In the copy, include all of the listing exactly and none of its pictures.
━━━━━━━━━━━━━━━━
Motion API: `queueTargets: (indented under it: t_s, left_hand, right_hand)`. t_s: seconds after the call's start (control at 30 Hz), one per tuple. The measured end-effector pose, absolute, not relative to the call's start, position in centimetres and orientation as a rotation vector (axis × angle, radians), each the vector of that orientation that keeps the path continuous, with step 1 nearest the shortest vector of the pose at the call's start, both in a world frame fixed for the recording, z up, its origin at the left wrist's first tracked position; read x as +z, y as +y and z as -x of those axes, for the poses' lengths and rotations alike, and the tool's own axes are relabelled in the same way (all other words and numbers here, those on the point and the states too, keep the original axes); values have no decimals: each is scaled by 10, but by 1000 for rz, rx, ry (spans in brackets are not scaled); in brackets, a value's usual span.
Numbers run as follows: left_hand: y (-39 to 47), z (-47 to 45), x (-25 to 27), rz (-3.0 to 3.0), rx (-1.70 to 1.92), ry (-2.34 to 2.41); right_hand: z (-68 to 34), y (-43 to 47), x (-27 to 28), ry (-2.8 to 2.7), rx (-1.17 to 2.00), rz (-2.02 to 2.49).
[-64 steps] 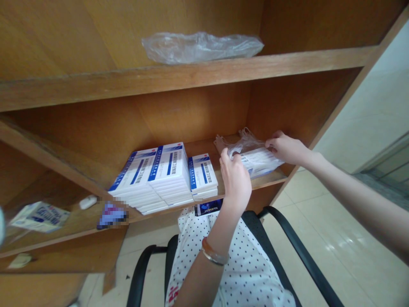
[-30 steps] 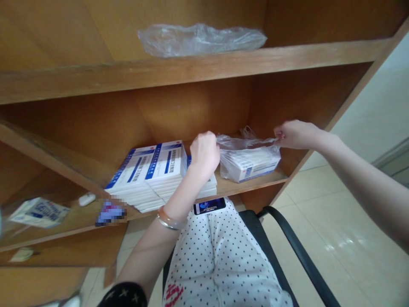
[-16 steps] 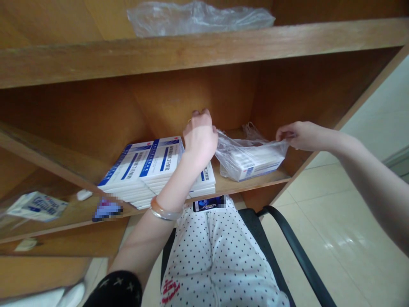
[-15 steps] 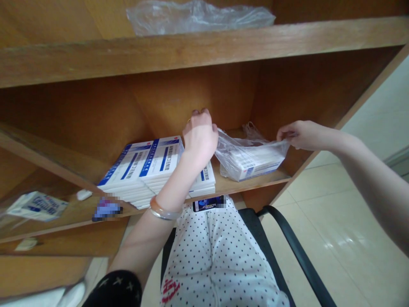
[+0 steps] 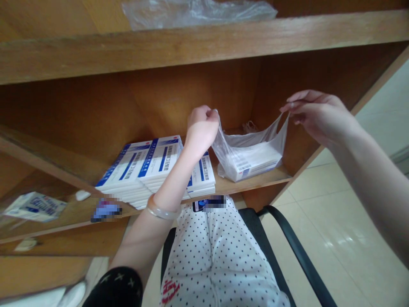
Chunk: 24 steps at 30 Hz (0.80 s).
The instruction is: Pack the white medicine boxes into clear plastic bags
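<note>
A thin clear plastic bag stands on the shelf with white and blue boxes inside it. Its left handle is gripped by my left hand, whose fingers are closed. My right hand pinches the other handle and holds it higher, so the bag's mouth is stretched wide between them. Left of the bag lie stacks of flat white and blue boxes with printed labels. My left forearm crosses in front of them and hides part of the stacks.
Another crumpled plastic bag lies on the upper shelf. Beyond the divider at left are a small box and a white object. A phone is at my lap, and a chair armrest curves on the right.
My right hand has risen with its bag handle, pulling that side up. My left hand has shifted up slightly, and the bag's mouth is now stretched taller.
</note>
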<state>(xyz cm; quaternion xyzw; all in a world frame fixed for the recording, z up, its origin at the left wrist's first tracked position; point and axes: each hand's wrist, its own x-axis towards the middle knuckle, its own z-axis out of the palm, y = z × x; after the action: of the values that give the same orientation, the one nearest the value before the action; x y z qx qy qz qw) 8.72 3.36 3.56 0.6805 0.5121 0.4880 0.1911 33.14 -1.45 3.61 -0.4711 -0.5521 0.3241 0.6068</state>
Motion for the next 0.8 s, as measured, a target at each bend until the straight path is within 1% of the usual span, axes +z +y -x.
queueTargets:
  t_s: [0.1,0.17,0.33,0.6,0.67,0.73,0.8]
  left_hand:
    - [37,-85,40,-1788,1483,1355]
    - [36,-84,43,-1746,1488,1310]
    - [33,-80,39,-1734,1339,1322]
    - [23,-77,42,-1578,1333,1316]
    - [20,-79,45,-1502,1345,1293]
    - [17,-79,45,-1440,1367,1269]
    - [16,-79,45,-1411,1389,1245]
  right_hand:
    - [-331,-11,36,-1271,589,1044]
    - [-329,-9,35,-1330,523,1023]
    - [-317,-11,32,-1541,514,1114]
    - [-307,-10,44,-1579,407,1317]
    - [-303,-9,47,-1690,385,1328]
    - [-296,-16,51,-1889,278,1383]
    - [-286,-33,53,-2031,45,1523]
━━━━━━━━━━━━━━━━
* RESULT OF THE TASK *
Motion API: `queueTargets: (indented under it: t_s, left_hand, right_hand)`. t_s: seconds after the call's start (control at 30 Hz), one per tuple. The measured end-effector pose, absolute, not relative to the call's start, position in centimetres and orientation as a rotation vector (axis × angle, radians), each the vector of that orientation that keeps the path continuous, with step 1 nearest the shortest vector of the pose at the call's start, both in a world frame fixed for the recording, z up, its origin at the left wrist's first tracked position; read x as +z, y as +y and z as -x of those axes, for the poses' lengths and rotations alike, and the tool's own axes are relabelled in the same way (all other words and numbers here, those on the point and the states too, keep the original axes); values have no decimals: each is scaled by 10, but by 1000 for rz, rx, ry (spans in brackets are not scaled); in brackets, a value's usual span.
Numbers run as follows: left_hand: y (-39 to 47), z (-47 to 45), x (-25 to 27), rz (-3.0 to 3.0), rx (-1.70 to 1.92), ry (-2.34 to 2.41); right_hand: z (-68 to 34), y (-43 to 47), x (-27 to 28), ry (-2.8 to 2.7), rx (-1.17 to 2.00), rz (-2.02 to 2.49).
[-64 steps] 
[-30 steps] 
[-16 steps] 
[-15 steps] 
[+0 steps] 
Chunk: 24 steps at 30 Hz (0.80 s).
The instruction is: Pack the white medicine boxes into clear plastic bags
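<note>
A thin clear plastic bag stands on the shelf with white and blue boxes inside it. Its left handle is gripped by my left hand, whose fingers are closed. My right hand pinches the other handle and holds it higher, so the bag's mouth is stretched wide between them. Left of the bag lie stacks of flat white and blue boxes with printed labels. My left forearm crosses in front of them and hides part of the stacks.
Another crumpled plastic bag lies on the upper shelf. Beyond the divider at left are a small box and a white object. A phone is at my lap, and a chair armrest curves on the right.
My right hand has risen with its bag handle, pulling that side up. My left hand has shifted up slightly, and the bag's mouth is now stretched taller.
</note>
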<state>(xyz cm; quaternion xyzw; all in a world frame fixed for the recording, z up, its origin at the left wrist's first tracked position; point and axes: each hand's wrist, its own x-axis towards the middle knuckle, its own z-axis out of the palm, y = z × x; after the action: of the values that give the same orientation, the one nearest the value before the action; x y z qx qy qz qw) 8.72 3.36 3.56 0.6805 0.5121 0.4880 0.1911 33.14 -1.45 3.61 -0.4711 -0.5521 0.3241 0.6068</state>
Motion for the next 0.8 s, as measured, a target at each bend until the straight path is within 1% of the usual span, axes +z +y -x.
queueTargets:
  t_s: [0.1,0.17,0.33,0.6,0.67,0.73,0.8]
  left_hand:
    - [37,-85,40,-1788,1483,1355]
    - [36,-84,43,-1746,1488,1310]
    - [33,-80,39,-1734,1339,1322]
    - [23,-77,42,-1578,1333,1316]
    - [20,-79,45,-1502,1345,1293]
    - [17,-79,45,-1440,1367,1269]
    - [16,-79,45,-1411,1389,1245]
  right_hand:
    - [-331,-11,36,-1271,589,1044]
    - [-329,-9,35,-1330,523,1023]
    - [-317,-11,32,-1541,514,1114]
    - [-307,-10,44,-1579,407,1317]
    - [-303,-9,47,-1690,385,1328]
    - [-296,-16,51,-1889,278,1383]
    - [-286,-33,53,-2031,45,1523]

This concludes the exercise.